Sprawa zaczęła się w sierpniu zeszłego roku. Do dyrekcji szkoły podstawowej przy ul. Krochmalnej, niedaleko lubelskiej cukrowni, zwrócili się przedstawiciele biura Inwestor z Białej Podlaskiej. Chcieli wynająć pomieszczenie na, jak to określili, "doradztwo prawne”. Za zaledwie kilka godzin oferowali 200 zł.
Szybko okazało się jednak, że przedstawiciele Inwestora świadczeniem porad nazywali skupowanie akcji Krajowej Spółki Cukrowej od pracowników cukrowni i plantatorów. I w szkole zaraz przypomniano sobie o Werbkowicach, gdzie w czasie skupowania akcji doszło do bójki i interweniowała policja. W innych miastach Lubelszczyzny działaniom Inwestora także towarzyszyła aura skandalu i awantur ze związkowcami. Dyrektorka czym prędzej rozwiązała więc umowę z Inwestorem, tym bardziej że dzień wynajmu przypadał na 1 września. - Bałam się o bezpieczeństwo uczniów - tłumaczy pani dyrektor.
Ale Inwestor, który bez trudu wynajął lokal nieopodal, uznał, że został oszukany i... podał szkołę do sądu. Zażądał 10 tys. zł kary za zerwanie umowy na 200 zł. Sąd w Białej Podlaskiej, w postępowaniu uproszczonym, wydał nakaz zapłaty.

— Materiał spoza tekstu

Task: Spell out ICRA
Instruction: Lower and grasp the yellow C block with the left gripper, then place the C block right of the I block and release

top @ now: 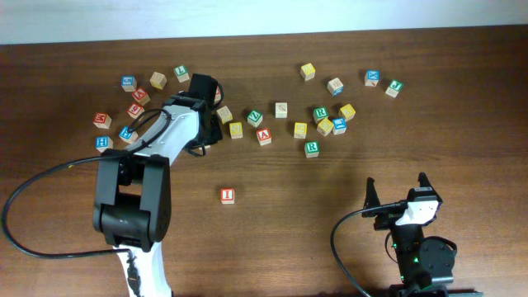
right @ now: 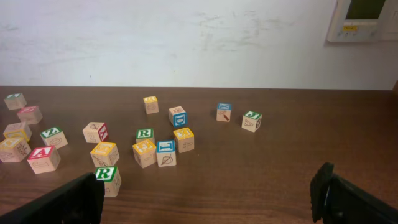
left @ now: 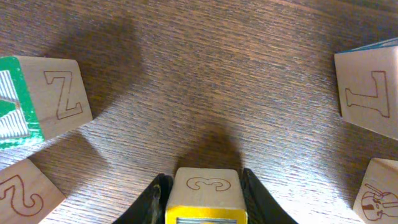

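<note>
My left gripper has its black fingers pressed against both sides of a yellow-topped cube on the table. An engraved 3 shows on its side, and its letter is cut off by the frame edge. In the overhead view the left gripper hides that cube. The red I cube lies alone at mid-table. The red A cube and a green R cube lie in the scattered row. My right gripper stands open and holds nothing, near the front edge.
Around the held cube sit a green-topped Z cube, a cube marked 2, a blue-topped L cube and a violin cube. Several more cubes lie at the back left and back right. A second R cube lies there.
</note>
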`<state>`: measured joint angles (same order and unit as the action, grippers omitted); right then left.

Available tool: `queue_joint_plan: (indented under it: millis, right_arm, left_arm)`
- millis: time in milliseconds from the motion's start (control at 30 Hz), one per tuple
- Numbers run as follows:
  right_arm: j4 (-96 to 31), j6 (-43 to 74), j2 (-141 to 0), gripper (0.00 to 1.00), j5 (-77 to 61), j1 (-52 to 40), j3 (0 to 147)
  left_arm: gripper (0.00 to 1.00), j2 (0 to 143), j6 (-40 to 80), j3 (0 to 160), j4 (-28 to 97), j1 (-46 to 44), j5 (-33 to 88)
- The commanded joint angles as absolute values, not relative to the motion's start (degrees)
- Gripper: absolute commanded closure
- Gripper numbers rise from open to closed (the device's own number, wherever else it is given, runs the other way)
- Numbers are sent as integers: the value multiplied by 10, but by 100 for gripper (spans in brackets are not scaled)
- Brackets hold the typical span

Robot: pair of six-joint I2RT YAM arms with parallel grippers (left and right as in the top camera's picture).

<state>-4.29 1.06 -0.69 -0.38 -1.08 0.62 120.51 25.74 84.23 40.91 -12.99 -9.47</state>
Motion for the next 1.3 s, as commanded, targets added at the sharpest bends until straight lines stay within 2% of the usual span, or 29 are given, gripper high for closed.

- W umowie był zapis o 5000-
procentowej karze. Sąd zbadał tylko aspekt cywilnoprawny umowy, a nie okoliczności jej zawarcia, które wyraźnie wskazują, że dyrekcja została wprowadzona w błąd - tłumaczy Anna Kielin, radca prawny, pełnomocnik dyrekcji szkoły.
Szkoła natychmiast odwołała się od wyroku. Ale sąd nie może zmienić swojej decyzji, dopóki na rozprawie nie stawi się Bartłomiej Paczuski, który reprezentuje Inwestora. A ten swoją nieobecność usprawiedliwiał ostatnio "kursem nurkowania”. I twierdzi, że nie ma sobie nic do zarzucenia. Nie ma też żadnych skrupułów w wyciąganiu ręki po, horrendalne, jak na możliwości szkoły, pieniądze.
Kto pyta, nie błądzi
- Jeśli szkoła ma uregulowany status prawny nieruchomości, to jej dyrektor posiada pełnomocnictwo do podpisywania umów na wynajem nieruchomości na okres nie dłuższy niż 3 lata. Większość lubelskich szkół spełnia ten warunek i dyrektorzy mogą samodzielnie podpisywać umowy. Muszą je następnie zgłosić do Urzędu Miejskiego. Oczywiście, jeśli są jakieś wątpliwości, co do warunków umowy, czy samego najemcy, to nasi prawnicy służą pomocą i każdy dyrektor może zasięgnąć u nich porady.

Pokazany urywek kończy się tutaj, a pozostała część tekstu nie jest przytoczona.